[Task description]: An exact transcription of all the data is required.
Data section Block Start
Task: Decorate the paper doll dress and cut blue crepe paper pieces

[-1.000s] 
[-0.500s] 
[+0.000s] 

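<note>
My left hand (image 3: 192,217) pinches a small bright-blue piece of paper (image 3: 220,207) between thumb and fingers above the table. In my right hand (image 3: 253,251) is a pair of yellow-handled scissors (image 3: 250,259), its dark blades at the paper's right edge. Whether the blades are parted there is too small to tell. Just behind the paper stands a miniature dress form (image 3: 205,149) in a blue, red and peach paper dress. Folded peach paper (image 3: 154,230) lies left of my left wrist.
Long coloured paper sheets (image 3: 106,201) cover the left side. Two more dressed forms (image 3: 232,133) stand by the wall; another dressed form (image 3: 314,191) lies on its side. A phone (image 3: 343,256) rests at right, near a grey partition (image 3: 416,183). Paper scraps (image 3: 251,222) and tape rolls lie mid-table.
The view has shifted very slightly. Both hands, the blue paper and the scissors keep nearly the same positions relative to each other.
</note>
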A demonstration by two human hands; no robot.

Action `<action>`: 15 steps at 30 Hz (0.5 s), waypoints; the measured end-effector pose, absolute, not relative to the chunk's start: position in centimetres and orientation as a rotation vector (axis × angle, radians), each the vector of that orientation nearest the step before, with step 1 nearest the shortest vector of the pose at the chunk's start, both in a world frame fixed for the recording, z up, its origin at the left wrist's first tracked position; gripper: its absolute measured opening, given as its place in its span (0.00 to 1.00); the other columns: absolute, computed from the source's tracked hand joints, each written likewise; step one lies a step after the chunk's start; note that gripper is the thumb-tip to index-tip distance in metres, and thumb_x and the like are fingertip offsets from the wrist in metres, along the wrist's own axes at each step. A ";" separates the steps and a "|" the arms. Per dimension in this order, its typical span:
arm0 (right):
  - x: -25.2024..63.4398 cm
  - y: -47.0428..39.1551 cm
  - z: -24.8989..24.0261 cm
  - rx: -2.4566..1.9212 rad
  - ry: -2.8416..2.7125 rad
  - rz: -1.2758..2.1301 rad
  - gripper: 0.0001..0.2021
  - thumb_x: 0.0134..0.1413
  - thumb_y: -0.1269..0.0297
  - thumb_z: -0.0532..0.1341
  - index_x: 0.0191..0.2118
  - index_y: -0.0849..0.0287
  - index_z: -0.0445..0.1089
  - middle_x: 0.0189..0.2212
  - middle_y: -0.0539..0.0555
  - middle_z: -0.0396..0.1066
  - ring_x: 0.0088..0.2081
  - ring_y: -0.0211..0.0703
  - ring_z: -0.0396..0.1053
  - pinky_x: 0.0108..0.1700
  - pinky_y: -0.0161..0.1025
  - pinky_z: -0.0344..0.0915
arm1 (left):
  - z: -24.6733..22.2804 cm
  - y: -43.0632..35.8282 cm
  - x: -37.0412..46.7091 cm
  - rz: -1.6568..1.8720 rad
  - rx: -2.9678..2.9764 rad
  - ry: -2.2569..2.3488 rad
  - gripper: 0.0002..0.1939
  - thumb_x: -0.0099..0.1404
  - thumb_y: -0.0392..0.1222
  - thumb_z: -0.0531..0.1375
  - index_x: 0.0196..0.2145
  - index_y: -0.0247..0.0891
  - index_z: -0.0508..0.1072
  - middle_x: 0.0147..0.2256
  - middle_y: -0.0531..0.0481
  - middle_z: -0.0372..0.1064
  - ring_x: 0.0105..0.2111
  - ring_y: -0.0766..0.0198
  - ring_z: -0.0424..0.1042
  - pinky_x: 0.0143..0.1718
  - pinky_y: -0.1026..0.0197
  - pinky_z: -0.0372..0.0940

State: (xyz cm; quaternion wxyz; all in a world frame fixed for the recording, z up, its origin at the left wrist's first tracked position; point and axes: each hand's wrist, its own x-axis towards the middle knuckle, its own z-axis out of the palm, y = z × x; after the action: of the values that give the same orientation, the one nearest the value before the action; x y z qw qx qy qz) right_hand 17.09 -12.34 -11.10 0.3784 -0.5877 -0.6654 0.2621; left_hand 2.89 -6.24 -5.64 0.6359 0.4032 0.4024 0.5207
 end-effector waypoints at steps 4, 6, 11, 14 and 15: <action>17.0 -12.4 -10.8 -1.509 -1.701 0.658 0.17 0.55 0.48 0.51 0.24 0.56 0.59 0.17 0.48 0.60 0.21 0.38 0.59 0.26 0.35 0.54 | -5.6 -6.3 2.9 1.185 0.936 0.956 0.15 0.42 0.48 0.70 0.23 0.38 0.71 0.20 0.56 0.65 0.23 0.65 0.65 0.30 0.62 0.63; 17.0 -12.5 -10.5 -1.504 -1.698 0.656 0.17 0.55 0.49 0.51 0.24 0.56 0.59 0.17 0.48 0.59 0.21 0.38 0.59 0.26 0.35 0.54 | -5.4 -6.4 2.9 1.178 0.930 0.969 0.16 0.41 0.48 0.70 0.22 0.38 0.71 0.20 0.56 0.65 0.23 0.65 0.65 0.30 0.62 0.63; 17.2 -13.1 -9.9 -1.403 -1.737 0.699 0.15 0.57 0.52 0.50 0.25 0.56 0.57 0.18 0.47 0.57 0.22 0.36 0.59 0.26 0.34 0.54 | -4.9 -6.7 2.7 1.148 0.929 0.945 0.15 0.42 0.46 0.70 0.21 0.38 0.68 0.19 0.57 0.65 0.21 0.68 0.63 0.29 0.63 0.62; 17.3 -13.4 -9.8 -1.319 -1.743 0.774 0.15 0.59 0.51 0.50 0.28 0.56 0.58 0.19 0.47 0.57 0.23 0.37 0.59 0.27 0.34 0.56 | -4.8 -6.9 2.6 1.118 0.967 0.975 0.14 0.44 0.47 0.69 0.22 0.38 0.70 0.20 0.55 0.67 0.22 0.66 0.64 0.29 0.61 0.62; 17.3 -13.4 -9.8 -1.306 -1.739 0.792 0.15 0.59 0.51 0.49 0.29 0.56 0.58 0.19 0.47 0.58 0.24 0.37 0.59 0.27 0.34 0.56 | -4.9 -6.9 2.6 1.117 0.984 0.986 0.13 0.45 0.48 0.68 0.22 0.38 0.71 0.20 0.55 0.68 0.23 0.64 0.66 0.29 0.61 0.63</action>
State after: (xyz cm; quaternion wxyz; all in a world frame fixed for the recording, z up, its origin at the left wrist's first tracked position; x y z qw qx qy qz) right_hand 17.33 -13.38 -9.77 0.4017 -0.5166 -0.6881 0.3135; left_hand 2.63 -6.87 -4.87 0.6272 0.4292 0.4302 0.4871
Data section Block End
[Written reply]:
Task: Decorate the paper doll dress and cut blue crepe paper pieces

[-1.000s] 
[-0.500s] 
[+0.000s] 

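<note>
My left hand (image 3: 192,217) pinches a small bright-blue piece of paper (image 3: 220,207) between thumb and fingers above the table. In my right hand (image 3: 253,251) is a pair of yellow-handled scissors (image 3: 250,259), its dark blades at the paper's right edge. Whether the blades are parted there is too small to tell. Just behind the paper stands a miniature dress form (image 3: 205,149) in a blue, red and peach paper dress. Folded peach paper (image 3: 154,230) lies left of my left wrist.
Long coloured paper sheets (image 3: 106,201) cover the left side. Two more dressed forms (image 3: 232,133) stand by the wall; another dressed form (image 3: 314,191) lies on its side. A phone (image 3: 343,256) rests at right, near a grey partition (image 3: 416,183). Paper scraps (image 3: 251,222) and tape rolls lie mid-table.
The view has shifted very slightly. Both hands, the blue paper and the scissors keep nearly the same positions relative to each other.
</note>
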A demonstration by two human hands; no robot.

Action `<action>`: 15 steps at 30 Hz (0.5 s), waypoints; the measured end-effector pose, absolute, not relative to the chunk's start: position in centimetres and orientation as a rotation vector (axis × angle, radians), each the vector of that orientation nearest the step before, with step 1 nearest the shortest vector of the pose at the chunk's start, both in a world frame fixed for the recording, z up, its origin at the left wrist's first tracked position; gripper: its absolute measured opening, given as its place in its span (0.00 to 1.00); the other columns: absolute, computed from the source's tracked hand joints, each written likewise; step one lies a step after the chunk's start; note that gripper is the thumb-tip to index-tip distance in metres, and thumb_x and the like are fingertip offsets from the wrist in metres, along the wrist's own axes at each step. A ";" separates the steps and a "|" the arms. Per dimension in this order, its typical span:
arm0 (right):
  - x: -25.2024..63.4398 cm
  - y: -47.0428..39.1551 cm
  - z: -24.8989..24.0261 cm
  - rx: -2.4566..1.9212 rad
  - ry: -2.8416..2.7125 rad
  - rz: -1.2758..2.1301 rad
  - gripper: 0.0001..0.2021
  - thumb_x: 0.0134..0.1413
  - thumb_y: -0.1269..0.0297
  - thumb_z: -0.0532..0.1341
  - index_x: 0.0191..0.2118
  - index_y: -0.0849..0.0287
  - index_z: -0.0445..0.1089
  - middle_x: 0.0189..0.2212
  - middle_y: -0.0539..0.0555
  - middle_z: -0.0396..0.1066
  - ring_x: 0.0088..0.2081
  - ring_y: -0.0211..0.0703
  - ring_z: -0.0396..0.1053
  - pinky_x: 0.0108..0.1700
  - pinky_y: -0.0161..0.1025
  - pinky_z: -0.0344..0.0915
arm1 (left):
  - z: -24.6733..22.2804 cm
  - y: -43.0632..35.8282 cm
  - x: -37.0412..46.7091 cm
  - rz: -1.6568..1.8720 rad
  - rx: -2.9678..2.9764 rad
  - ry: -2.2569..2.3488 rad
  - gripper: 0.0002..0.1939
  - thumb_x: -0.0099..0.1404
  - thumb_y: -0.0392..0.1222
  - thumb_z: -0.0531..0.1375
  - index_x: 0.0196..0.2145
  - index_y: -0.0247..0.0891
  - index_z: -0.0508..0.1072
  - middle_x: 0.0147..0.2256
  - middle_y: -0.0531..0.0481
  - middle_z: -0.0372..0.1064
  - ring_x: 0.0105..0.2111
  - ring_y: -0.0766..0.0198
  - ring_z: -0.0424..0.1042
  - pinky_x: 0.0143..0.1718
  - pinky_y: -0.1026..0.0197
  - pinky_z: -0.0372..0.0940

State: (xyz cm; quaternion wxyz; all in a world frame fixed for the recording, z up, its origin at the left wrist's first tracked position; point and axes: each hand's wrist, its own x-axis towards the middle knuckle, its own z-axis out of the palm, y = z × x; after the action: of the values that give the same orientation, the one nearest the value before the action; x y z qw qx qy qz) right_hand 17.09 -12.34 -11.10 0.3784 -0.5877 -0.6654 0.2621; left_hand 2.89 -6.24 -5.64 0.6359 0.4032 0.4024 0.5207
 end-effector waypoints at steps 4, 6, 11, 14 and 15: <action>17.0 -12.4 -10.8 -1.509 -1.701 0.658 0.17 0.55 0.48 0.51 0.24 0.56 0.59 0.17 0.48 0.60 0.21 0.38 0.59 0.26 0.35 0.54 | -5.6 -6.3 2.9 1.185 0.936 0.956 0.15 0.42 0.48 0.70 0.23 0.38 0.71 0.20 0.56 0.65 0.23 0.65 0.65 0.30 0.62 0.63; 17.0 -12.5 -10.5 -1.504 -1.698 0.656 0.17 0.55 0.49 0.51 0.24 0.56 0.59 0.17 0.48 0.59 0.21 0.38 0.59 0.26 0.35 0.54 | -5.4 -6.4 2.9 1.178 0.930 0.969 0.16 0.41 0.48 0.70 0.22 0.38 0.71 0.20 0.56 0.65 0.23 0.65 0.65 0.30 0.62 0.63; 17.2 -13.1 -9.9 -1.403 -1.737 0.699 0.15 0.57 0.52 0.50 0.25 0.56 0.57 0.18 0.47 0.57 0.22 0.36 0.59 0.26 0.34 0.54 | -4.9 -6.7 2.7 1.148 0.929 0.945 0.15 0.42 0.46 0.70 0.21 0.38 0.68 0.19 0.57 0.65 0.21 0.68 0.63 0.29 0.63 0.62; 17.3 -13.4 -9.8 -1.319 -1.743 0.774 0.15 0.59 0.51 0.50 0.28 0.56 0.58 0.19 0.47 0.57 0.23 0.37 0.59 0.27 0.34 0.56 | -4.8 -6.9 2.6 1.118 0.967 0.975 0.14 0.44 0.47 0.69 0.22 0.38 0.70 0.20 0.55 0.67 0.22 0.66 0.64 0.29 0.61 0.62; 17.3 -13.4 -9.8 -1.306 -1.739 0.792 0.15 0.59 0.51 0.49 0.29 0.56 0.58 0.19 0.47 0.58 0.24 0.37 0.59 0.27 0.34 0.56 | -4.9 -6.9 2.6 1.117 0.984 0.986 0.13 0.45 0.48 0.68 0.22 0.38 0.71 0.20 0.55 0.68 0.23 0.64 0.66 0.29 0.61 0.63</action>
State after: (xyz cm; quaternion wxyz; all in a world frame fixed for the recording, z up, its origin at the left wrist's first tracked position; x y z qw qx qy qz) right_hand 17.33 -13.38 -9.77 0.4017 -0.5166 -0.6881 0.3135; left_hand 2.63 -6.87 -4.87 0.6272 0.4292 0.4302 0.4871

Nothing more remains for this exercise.